Air Arabia has one aircraft based at the airport but will add “four or five” more “over a period of time”, says Khanna.

Cirium schedules data shows there are currently eight destinations served on a scheduled basis from Ras Al Khaimah, most of which are operated by Air Arabia.

Khanna says that bringing in Air Arabia “brought a lot of strength” to the airport’s recovery efforts. The airline’s plan to increase the number of aircraft based at Ras Al Khaimah, together with the SpiceJet announcement and ongoing talks with other carriers, has given the airport hope.

“I personally believe we have overcome all the challenges and established ourselves again,” says Khanna. “I look forward to seeing our airport scale new heights.”

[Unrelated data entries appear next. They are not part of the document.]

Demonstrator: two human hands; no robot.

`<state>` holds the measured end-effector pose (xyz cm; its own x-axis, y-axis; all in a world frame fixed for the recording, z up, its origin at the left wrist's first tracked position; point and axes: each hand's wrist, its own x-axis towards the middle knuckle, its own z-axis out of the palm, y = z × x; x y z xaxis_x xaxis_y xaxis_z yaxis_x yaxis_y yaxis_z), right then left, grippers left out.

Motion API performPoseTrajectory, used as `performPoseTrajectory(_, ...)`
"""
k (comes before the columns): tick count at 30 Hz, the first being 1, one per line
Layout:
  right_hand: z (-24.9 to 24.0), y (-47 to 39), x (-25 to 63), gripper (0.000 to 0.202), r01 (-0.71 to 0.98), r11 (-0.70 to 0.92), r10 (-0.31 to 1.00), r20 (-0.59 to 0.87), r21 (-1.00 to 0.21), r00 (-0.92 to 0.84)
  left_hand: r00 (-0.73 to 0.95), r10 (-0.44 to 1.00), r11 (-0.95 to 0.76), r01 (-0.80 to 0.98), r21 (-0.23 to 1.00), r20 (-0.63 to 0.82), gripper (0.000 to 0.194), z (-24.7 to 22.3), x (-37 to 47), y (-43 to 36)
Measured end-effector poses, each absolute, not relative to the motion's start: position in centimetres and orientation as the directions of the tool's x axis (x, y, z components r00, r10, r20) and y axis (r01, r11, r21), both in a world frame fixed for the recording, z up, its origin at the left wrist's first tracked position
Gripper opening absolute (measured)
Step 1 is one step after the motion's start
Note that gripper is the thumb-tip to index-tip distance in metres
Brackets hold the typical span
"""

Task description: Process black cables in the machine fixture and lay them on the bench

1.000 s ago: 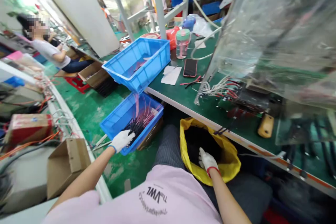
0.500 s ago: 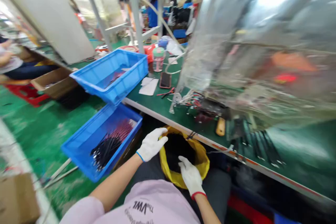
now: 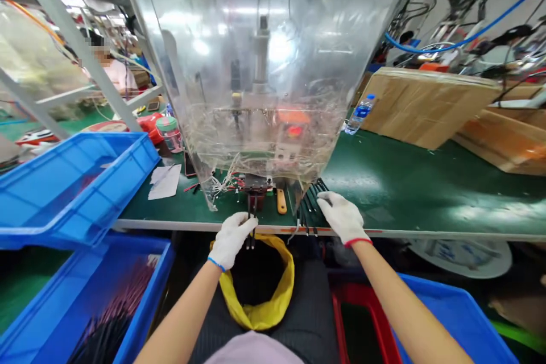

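My left hand point(image 3: 231, 240), in a white glove with a blue cuff, is closed around two black cables point(image 3: 251, 243) at the bench's front edge. Their upper ends run to a dark fixture point(image 3: 256, 183) under a clear plastic shield point(image 3: 264, 142). Over to the right, my right hand point(image 3: 342, 217), gloved with a red cuff, has its fingertips bent onto one of several black cables point(image 3: 307, 213) lying on the bench. Directly below my left hand, a yellow-rimmed bag point(image 3: 267, 318) sits open on my lap, dark inside.
Two blue bins point(image 3: 81, 222) point(image 3: 140, 296) stand at the left; the lower holds black and reddish cables. A wooden-handled tool point(image 3: 281, 202) lies by the fixture. A water bottle point(image 3: 360, 114) and cardboard boxes point(image 3: 422, 105) stand on the bench point(image 3: 405, 182). A red stool point(image 3: 341, 313) is below.
My view has turned right to face the shield. Both hands have left the yellow bag's opening and come up to the bench edge, the left onto two cables, the right onto the laid-out ones.
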<state>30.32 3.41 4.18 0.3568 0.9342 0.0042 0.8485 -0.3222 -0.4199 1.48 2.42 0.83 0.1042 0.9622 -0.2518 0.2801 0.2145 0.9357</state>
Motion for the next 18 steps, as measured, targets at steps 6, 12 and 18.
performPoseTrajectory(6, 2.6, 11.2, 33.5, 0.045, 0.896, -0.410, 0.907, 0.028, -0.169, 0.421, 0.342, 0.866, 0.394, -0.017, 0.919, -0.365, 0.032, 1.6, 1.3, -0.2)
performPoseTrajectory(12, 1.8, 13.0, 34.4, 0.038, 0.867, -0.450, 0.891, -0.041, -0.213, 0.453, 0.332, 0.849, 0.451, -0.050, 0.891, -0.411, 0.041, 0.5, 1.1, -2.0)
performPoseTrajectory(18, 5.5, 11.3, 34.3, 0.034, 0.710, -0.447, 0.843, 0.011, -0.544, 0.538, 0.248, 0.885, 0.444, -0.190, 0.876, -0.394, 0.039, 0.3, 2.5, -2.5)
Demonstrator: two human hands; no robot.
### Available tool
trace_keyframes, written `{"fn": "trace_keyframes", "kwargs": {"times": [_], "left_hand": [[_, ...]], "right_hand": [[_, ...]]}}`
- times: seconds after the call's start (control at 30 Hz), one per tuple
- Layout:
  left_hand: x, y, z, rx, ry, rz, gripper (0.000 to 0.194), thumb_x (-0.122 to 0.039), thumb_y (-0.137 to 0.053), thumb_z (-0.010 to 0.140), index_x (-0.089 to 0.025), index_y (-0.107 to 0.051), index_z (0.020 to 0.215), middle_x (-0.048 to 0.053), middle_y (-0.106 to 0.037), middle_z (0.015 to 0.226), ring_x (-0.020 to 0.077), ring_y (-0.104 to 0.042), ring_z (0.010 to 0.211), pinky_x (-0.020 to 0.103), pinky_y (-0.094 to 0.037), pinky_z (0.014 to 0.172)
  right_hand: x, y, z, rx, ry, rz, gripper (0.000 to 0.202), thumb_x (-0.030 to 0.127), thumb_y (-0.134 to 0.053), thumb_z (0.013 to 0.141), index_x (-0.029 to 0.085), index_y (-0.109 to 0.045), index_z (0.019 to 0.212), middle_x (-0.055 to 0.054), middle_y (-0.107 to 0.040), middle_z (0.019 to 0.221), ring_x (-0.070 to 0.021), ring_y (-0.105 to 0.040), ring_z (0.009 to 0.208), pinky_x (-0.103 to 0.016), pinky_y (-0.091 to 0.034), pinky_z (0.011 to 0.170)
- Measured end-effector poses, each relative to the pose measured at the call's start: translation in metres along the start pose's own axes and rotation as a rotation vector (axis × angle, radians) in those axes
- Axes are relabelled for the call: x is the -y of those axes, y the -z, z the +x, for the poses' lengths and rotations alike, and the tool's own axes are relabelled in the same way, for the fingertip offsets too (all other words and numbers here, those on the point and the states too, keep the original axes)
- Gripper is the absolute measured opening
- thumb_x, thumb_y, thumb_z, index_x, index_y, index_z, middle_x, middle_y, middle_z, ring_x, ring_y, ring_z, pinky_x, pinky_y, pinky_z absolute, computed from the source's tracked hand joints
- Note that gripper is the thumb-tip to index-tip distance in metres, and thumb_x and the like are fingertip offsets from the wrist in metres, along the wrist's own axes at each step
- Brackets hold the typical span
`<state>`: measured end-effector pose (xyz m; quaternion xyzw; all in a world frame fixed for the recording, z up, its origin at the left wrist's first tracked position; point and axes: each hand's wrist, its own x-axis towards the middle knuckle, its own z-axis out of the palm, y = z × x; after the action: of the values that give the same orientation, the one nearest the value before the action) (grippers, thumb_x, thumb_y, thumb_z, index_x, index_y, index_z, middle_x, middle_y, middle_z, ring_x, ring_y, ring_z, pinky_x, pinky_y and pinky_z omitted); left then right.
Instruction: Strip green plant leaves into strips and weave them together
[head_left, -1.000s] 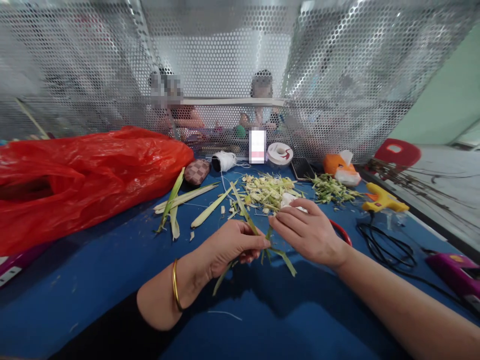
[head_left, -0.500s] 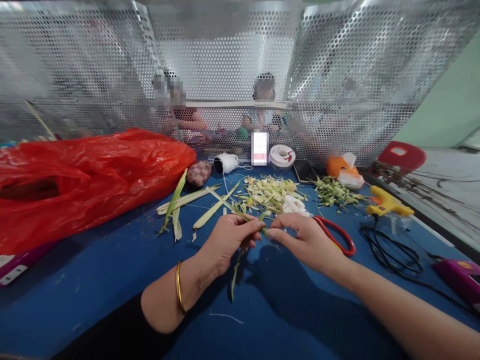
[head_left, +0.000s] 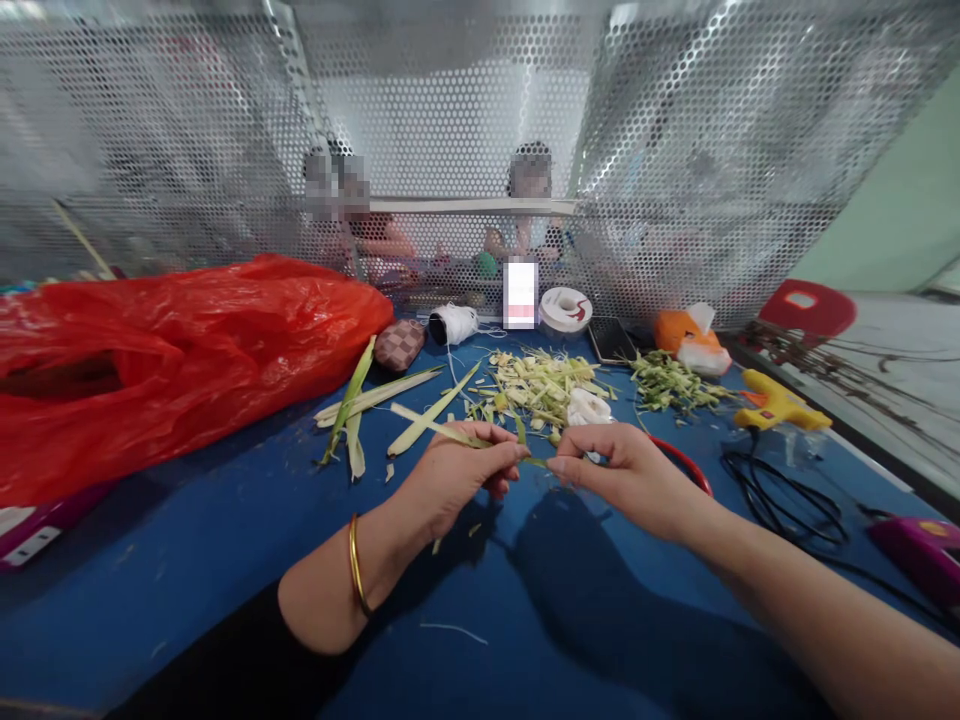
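Observation:
My left hand point(head_left: 466, 468) pinches a green leaf strip point(head_left: 442, 428) between thumb and fingers; its pale end sticks out to the upper left. Just to the right, my right hand point(head_left: 626, 468) pinches the other, green end of the strip, with a small gap between the hands. Beyond them lies a heap of pale leaf cuttings point(head_left: 536, 385), and beside it a crumpled white tissue point(head_left: 589, 408). Long leaf pieces point(head_left: 431, 412) rest left of the heap. Red-handled scissors point(head_left: 684, 462) are partly hidden behind my right hand.
Left is a big red plastic bag point(head_left: 300, 320). A string roll point(head_left: 454, 324), a ribbon spool point(head_left: 566, 310) and a phone point(head_left: 611, 341) line the back. A yellow glue gun point(head_left: 784, 402) with black cable lies right. People sit behind the perforated metal screen point(head_left: 450, 120).
My hands have moved slightly apart. The strip has turned flatter at its left end, and the long piece hanging under my left hand no longer shows as before.

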<state>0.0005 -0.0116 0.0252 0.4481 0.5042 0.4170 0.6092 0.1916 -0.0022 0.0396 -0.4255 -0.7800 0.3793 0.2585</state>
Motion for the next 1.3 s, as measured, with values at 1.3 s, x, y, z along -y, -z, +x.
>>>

However, he is under no illusion that Ras Al Khaimah will follow in the footsteps of Dubai – which is located just a 45-minute drive away and has become a major global hub – or Abu Dhabi, one of the world’s fastest-growing hubs.

“To see sustainable and progressive growth is all we’re aiming at. We’re not competing [with Dubai and Abu Dhabi] but we’re addressing our own needs. We want to be the airport of choice for those residing in the emirate. We market ourselves as a less busy alternative,” says Khanna, adding that Ras Al Khaimah “complements” its much bigger airport neighbours.

The airport’s chairman, Sheikh Salem bin Sultan Al Qasimi described Dubai in 2012 as “the centre of gravity in the UAE”, but said it was “crowded” and Ras Al Khaimah could “complement [Dubai’s] growth by offering airlines an alternative”.

The airport is now hoping that the recent deal with SpiceJet is a sign that some of Dubai’s gravitational pull is starting to shift towards Ras Al Khaimah.